Hypothese 3: Wirtschaftskartelle als Strippenzieher hinter den Kulissen

Eine dritte Hypothese sieht den Grund für das Scheitern der Koalition darin, dass die Antikorruptionsmaßnahmen der bisherigen Regierung den Interessen mächtiger Wirtschaftskartelle geschadet hätten. PP behauptete, dass ITN die Regierung verlasse, weil es keine zusätzlichen 3,6 Milliarden BGN aus dem Haushalt des Ministeriums für regionale Entwicklung (unter Leitung von Grosdan Karadjow von ITN) für den Bau und die Instandhaltung von Baustellen erhalten habe. In einem Interview erklärte Kiril Petkow, dass er "unwiderlegbare Beweise" dafür habe, dass ITN die Zahlung durch das Ministerium so strukturieren wollte, dass "Korruption möglich wird".
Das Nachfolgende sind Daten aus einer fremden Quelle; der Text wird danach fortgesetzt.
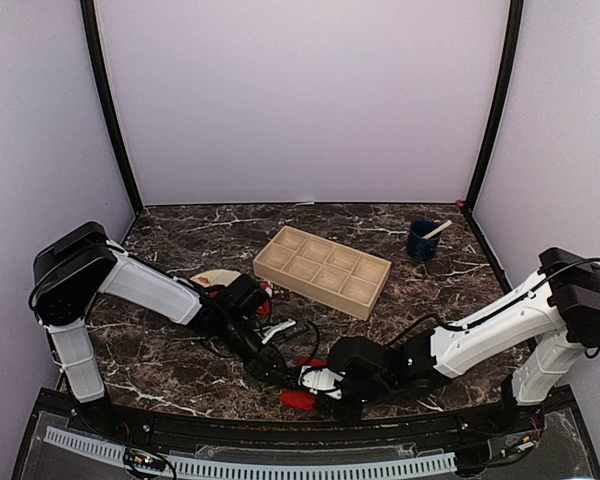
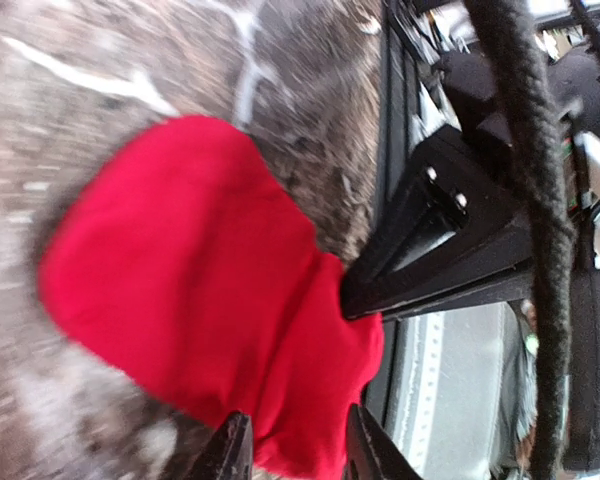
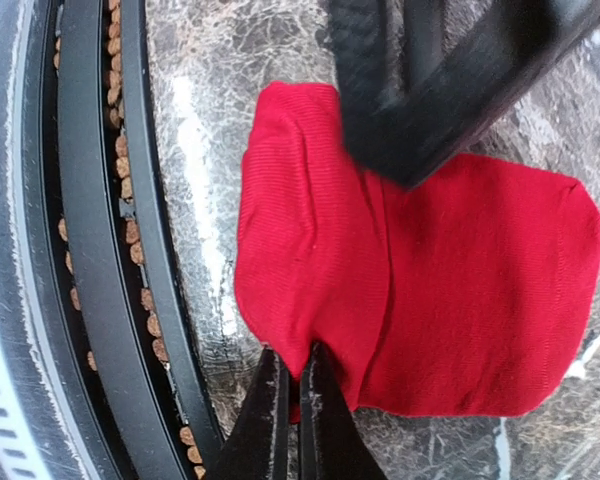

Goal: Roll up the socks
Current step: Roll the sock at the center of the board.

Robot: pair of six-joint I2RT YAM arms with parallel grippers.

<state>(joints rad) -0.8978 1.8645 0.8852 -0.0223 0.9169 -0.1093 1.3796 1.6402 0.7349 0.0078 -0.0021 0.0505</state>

Im Juni brachten die staatlichen Behörden die phytosanitären Kontrollen an der Grenze zur Türkei das erste Mal seit 2012 wieder unter ihre Kontrolle. Bis vor Kurzem wurden sie von einer Firma namens Eurolab 2011 Ltd. durchgeführt, die unabhängigen Recherchen zufolge von Personen geführt wird, die dem Drogenbaron Christoforos Amanatidis-Taki und der ehemaligen Regierungspartei GERB nahestehen. Ende Mai erklärte der stellvertretende Agrarminister Iwan Christanow, dass an den Kontrollstellen, an denen aus der Türkei kommende Nahrungsmitteltransporte überprüft werden, in den letzten zehn Jahren keine einzige Videoaufnahme der Kontrollen archiviert wurde.

Dass Wirtschaftskartelle die Politik der ITN diktieren, wird durch Politiker*innen gestützt, die die Parlamentsfraktion von ITN verlassen und gegenüber Medienvertreter*innen behauptet haben, dass „Es gibt ein solches Volk“ durch die Mafia infiltriert worden sei und eine Gruppe von Personen, die hinter den Kulissen agieren, die Entscheidungen des Parteivorsitzenden Slawi Trifonow kontrollieren würde. Unmittelbar danach kündigte Trifonow an, er werde Premierminister Petkow und andere verklagen, die ihm unterstellten, er vertrete die Mafia in Bulgarien.

Was kommt als Nächstes?

Das erfolgreiche Misstrauensvotum bedeutet das Ende der aktuellen Regierung und führt aller Wahrscheinlichkeit nach zu vorgezogenen Neuwahlen. Es wird davon ausgegangen, dass die Wahlbeteiligung auf den niedrigsten Stand seit 1989 rutschen wird, da zwei Drittel der Bürger*innen voraussichtlich nicht zur Wahl gehen werden. Mit sieben oder acht Parteien, die potenziell ins Parlament einziehen werden, wird die politische Zersplitterung in Bulgarien weiter zunehmen. Einer erfolgreichen Koalitionsbildung werden dadurch weitere Steine in den Weg gelegt.

Vor nur zwei Jahren sind in Bulgarien, dem ärmsten Mitgliedsstaat der EU, tausende Bürger*innen auf die Straße gegangen, um gegen Korruption und Armut zu demonstrieren. Über eine Million Menschen gaben bei den darauffolgenden Wahlen ihre Stimme ab, weil sie Hoffnung auf ein gerechteres Bulgarien hatten – und sei es auch nur für ihre Kinder. Stattdessen endet die „Regierung des Wandels“ mit Vorwürfen ehemaliger Partner*innen, die nationalen Interessen verraten zu haben, Akteuren, die hinter den Kulissen Einfluss nehmen, und einem Streit über die Verteilung von öffentlichen Geldern in Milliardenhöhe. Eines wurde in den letzten Tagen jedoch sehr deutlich: Weder die aus dem Amt scheidende Regierung aus PP, BSP und DB noch ihre Wähler*innen werden eine Koalition mit GERB oder DPS akzeptieren, jenen dem Anschein nach proeuropäischen Parteien, deren Namen für so viele der Korruptionsskandale in den letzten Jahren stehen.


Ivaylo Dinev ist Politikwissenschaftler und wissenschaftlicher Mitarbeiter am ZOiS, wo er das multimethodische Datenlabor des KonKoop-Forschungsnetzwerks koordiniert.